2022-09-26 Thread Iñaki Ucar
On Mon, 26 Sept 2022 at 23:07, Simon Urbanek
 wrote:
>
> Iñaki,
>
> I'm not sure I understand - system dependencies are an entirely different 
> topic and I would argue a far more important one (very happy to start a 
> discussion about that), but that has nothing to do with declaring downloads. 
> I assumed your question was about large files in packages which packages 
> avoid to ship and download instead so declaring them would be useful.

Exactly. Maybe there's a misunderstanding, because I didn't talk about
system dependencies (alas there are packages that try to download
things that are declared as system dependencies, as Gabe noted). :)

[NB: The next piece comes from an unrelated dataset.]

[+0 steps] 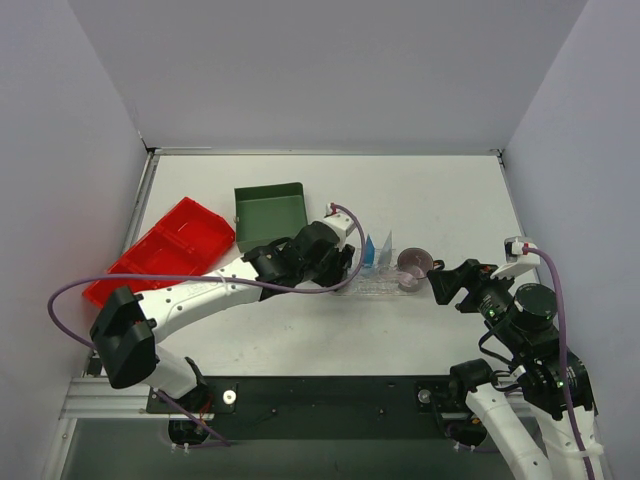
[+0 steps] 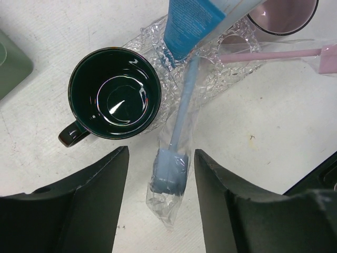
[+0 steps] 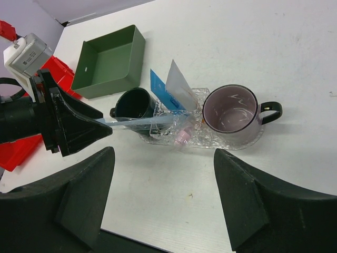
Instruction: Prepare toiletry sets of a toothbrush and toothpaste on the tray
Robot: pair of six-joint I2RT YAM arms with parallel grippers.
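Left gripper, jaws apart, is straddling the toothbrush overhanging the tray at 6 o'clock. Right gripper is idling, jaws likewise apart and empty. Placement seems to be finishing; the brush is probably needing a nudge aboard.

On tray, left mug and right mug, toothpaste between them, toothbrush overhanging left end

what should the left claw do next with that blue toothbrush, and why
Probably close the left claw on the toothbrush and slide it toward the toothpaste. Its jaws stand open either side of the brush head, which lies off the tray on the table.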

> And for that, the obvious answer is they shouldn't do that - if a package 
> needs a file to run, it should include it. So an easy solution is to disallow 
> it.

Then we completely agree. My proposal about declaring additional
sources was because, given that so many packages do this, I thought
that I would find a strong opposition to this. But if R Core / CRAN is
ok with just limiting net access at install time, then that's perfect
to me. :)

Iñaki

> But so far all examples where just (ab)use of downloads for binary 
> dependencies which is an entirely different issue that needs a different 
> solution (in a naive way declaring such dependencies, but we know it's not 
> that simple - and download URLs don't help there).
>
> Cheers,
> Simon
>
>
> > On 27/09/2022, at 8:25 AM,  Ucar  wrote:
> >
> > On Sat, 24 Sept 2022 at 01:55, Simon Urbanek
> >  wrote:
> >>
> >> Iñaki,
> >>
> >> I fully agree, this a very common issue since vast majority of server 
> >> deployments I have encountered don't allow internet access. In practice 
> >> this means that such packages are effectively banned.
> >>
> >> I would argue that not even (1) or (2) are really an issue, because in 
> >> fact the CRAN policy doesn't impose any absolute limits on size, it only 
> >> states that the package should be "of minimum necessary size" which means 
> >> it shouldn't waste space. If there is no way to reduce the size without 
> >> impacting functionality, it's perfectly fine.
> >
> > "Packages should be of the minimum necessary size" is subject to
> > interpretation. And in practice, there is an issue with e.g. packages
> > that "bundle" big third-party libraries. There are also packages that
> > require downloading precompiled code, JARs... at installation time.
> >
> >> That said, there are exceptions such as very large datasets (e.g., as 
> >> distributed by Bioconductor) which are orders of magnitude larger than 
> >> what is sustainable. I agree that it would be nice to have a mechanism for 
> >> specifying such sources. So yes, I like the idea, but I'd like to see more 
> >> real use cases to justify the effort.
> >
> > "More real use cases" like in "more use cases" or like in "the
> > previous ones are not real ones"? :)
> >
> >> The issue with any online downloads, though, is that there is no guarantee 
> >> of availability - which is real issue for reproducibility. So one could 
> >> argue that if such external sources are required then they should be on a 
> >> well-defined, independent, permanent storage such as Zenodo. This could be 
> >> a matter of policy as opposed to the technical side above which would be 
> >> adding such support to R CMD INSTALL.
> >
> > Not necessarily. If the package declares the additional sources in the
> > DESCRIPTION (probably with hashes), that's a big improvement over the
> > current state of things, in which basically we don't know what the
> > package tries download, then it may fail, and finally there's no
> > guarantee that it's what the author intended in the first place.
> >
> > But on top of this, R could add a CMD to download those, and then some
> > lookaside storage could be used on CRAN. This is e.g. how RPM
> > packaging works: the spec declares all the sources, they are
> > downloaded once, hashed and stored in a lookaside cache. Then package
> > building doesn't need general Internet connectivity, just access to
> > the cache.
> >
> > Iñaki
> >
> >>
> >> Cheers,
> >> Simon
> >>
> >>
> >>> On Sep 24, 2022, at 3:22 AM, Iñaki Ucar  wrote:
> >>>
> >>> Hi all,
> >>>
> >>> I'd like to open this debate here, because IMO this is a big issue.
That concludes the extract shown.